**WHAT TO WORK ON**
Give back all of the data exactly, with every picture omitted.

(Items listed in a dataset)
★ ★ ★ ★ ★ ★ ★
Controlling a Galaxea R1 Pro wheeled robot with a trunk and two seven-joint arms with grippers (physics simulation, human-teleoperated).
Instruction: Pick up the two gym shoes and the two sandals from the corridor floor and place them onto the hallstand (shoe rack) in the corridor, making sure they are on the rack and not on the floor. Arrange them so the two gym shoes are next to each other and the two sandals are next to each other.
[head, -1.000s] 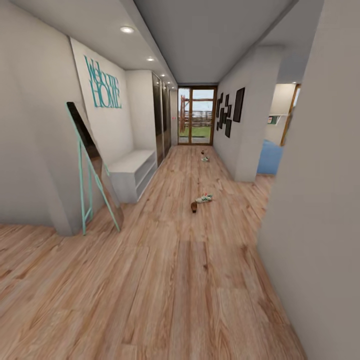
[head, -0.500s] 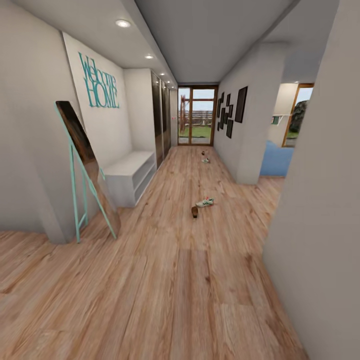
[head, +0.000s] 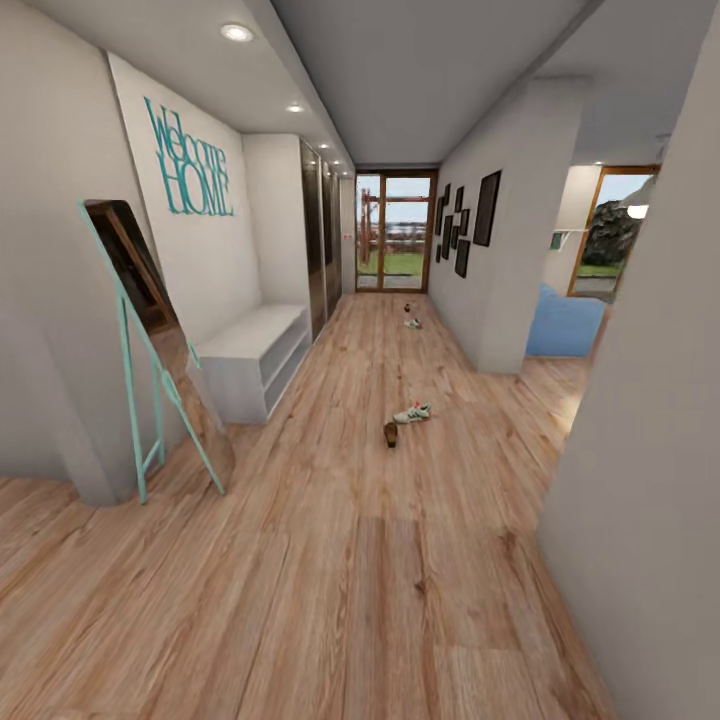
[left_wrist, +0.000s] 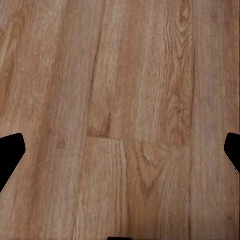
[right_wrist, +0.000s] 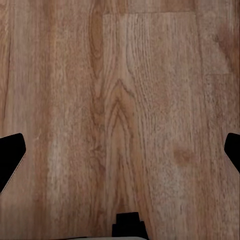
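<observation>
Robot in transit down corridor. Near gym shoe and brown sandal lie close together mid corridor floor; second pair, small and blurred, probably shoe plus sandal, far off near glass door. White bench against left wall; hallstand unidentified. Left claw and right claw spread wide, holding nothing, over bare planks. Advice: drive straight, stop short of near pair, clear right wall.

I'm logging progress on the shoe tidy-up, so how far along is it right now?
Nothing looks done yet. A gym shoe and a sandal lie side by side on the corridor floor ahead, with another small pair farther toward the door. The left gripper and right gripper are open over bare planks, holding nothing. All four pickups and the racking remain.
</observation>
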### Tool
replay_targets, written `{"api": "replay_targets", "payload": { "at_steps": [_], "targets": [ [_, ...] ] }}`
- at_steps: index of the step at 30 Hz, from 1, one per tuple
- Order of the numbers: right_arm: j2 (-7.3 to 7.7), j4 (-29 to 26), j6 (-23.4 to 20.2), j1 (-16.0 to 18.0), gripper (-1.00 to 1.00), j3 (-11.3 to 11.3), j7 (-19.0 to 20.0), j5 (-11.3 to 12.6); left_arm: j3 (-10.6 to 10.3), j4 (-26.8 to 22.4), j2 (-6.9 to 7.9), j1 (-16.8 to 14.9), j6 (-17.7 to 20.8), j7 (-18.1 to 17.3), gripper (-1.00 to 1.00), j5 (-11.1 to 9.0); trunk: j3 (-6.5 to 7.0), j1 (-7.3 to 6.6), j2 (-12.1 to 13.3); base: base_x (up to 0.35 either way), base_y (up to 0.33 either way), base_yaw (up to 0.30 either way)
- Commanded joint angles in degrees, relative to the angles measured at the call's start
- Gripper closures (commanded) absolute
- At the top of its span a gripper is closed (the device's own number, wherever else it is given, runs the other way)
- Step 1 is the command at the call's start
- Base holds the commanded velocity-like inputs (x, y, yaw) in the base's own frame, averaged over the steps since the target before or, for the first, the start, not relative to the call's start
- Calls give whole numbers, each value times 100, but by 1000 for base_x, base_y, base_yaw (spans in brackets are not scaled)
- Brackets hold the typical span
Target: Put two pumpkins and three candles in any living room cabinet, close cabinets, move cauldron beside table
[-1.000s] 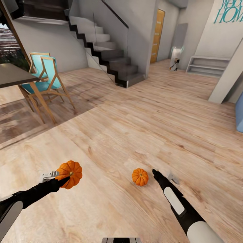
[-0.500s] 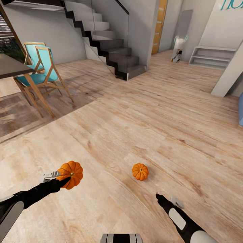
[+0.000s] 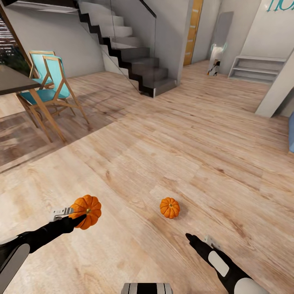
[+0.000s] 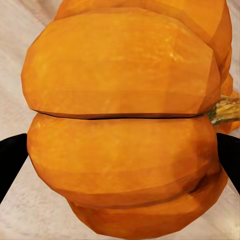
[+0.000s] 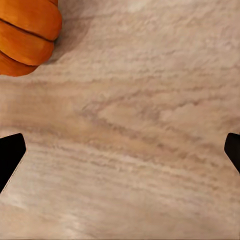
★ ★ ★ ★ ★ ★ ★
**OUTPUT BELOW**
Controlling a Galaxea R1 Pro wheeled robot with a trunk and two seven-joint arms with grippers (physics simulation, human-teleoperated).
Instruction: Pick up the two gym shoes and the two sandals from the corridor floor and place them onto the hallstand (shoe rack) in the corridor, making sure they are on the rack and not on the floor. Arrange them so the two gym shoes are next to each other and the two sandals are next to each other.
[head, -1.000s] 
[head, -0.500s] 
[head, +0.000s] 
[left_wrist, +0.000s] 
[right_wrist, +0.000s] 
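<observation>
Robot in transit down corridor. Near gym shoe and brown sandal lie close together mid corridor floor; second pair, small and blurred, probably shoe plus sandal, far off near glass door. White bench against left wall; hallstand unidentified. Left claw and right claw spread wide, holding nothing, over bare planks. Advice: drive straight, stop short of near pair, clear right wall.

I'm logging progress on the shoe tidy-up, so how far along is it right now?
Nothing looks done yet. A gym shoe and a sandal lie side by side on the corridor floor ahead, with another small pair farther toward the door. The left gripper and right gripper are open over bare planks, holding nothing. All four pickups and the racking remain.
</observation>
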### Tool
replay_targets, written `{"api": "replay_targets", "payload": { "at_steps": [_], "targets": [ [_, ...] ] }}`
- at_steps: index of the step at 30 Hz, from 1, one per tuple
- Order of the numbers: right_arm: j2 (-7.3 to 7.7), j4 (-29 to 26), j6 (-23.4 to 20.2), j1 (-16.0 to 18.0), gripper (-1.00 to 1.00), j3 (-11.3 to 11.3), j7 (-19.0 to 20.0), j5 (-11.3 to 12.6); left_arm: j3 (-10.6 to 10.3), j4 (-26.8 to 22.4), j2 (-6.9 to 7.9), j1 (-16.8 to 14.9), j6 (-17.7 to 20.8), j7 (-18.1 to 17.3), gripper (-1.00 to 1.00), j5 (-11.1 to 9.0); trunk: j3 (-6.5 to 7.0), j1 (-7.3 to 6.6), j2 (-12.1 to 13.3); base: base_x (up to 0.35 either way), base_y (up to 0.33 either way), base_yaw (up to 0.30 either way)
- Commanded joint angles in degrees, relative to the angles measured at the call's start
- Gripper closures (commanded) absolute
- At the top of its span a gripper is closed (the device's own number, wherever else it is given, runs the other way)
- Step 1 is the command at the call's start
- Base holds the commanded velocity-like inputs (x, y, yaw) in the base's own frame, averaged over the steps since the target before or, for the first, the start, not relative to the call's start
- Calls give whole numbers, each value times 100, but by 1000 for base_x, base_y, base_yaw (spans in brackets are not scaled)
- Brackets hold the typical span
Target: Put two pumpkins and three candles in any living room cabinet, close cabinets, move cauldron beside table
[-1.000s] 
[-0.500s] 
[+0.000s] 
[+0.000s] 
[+0.000s] 

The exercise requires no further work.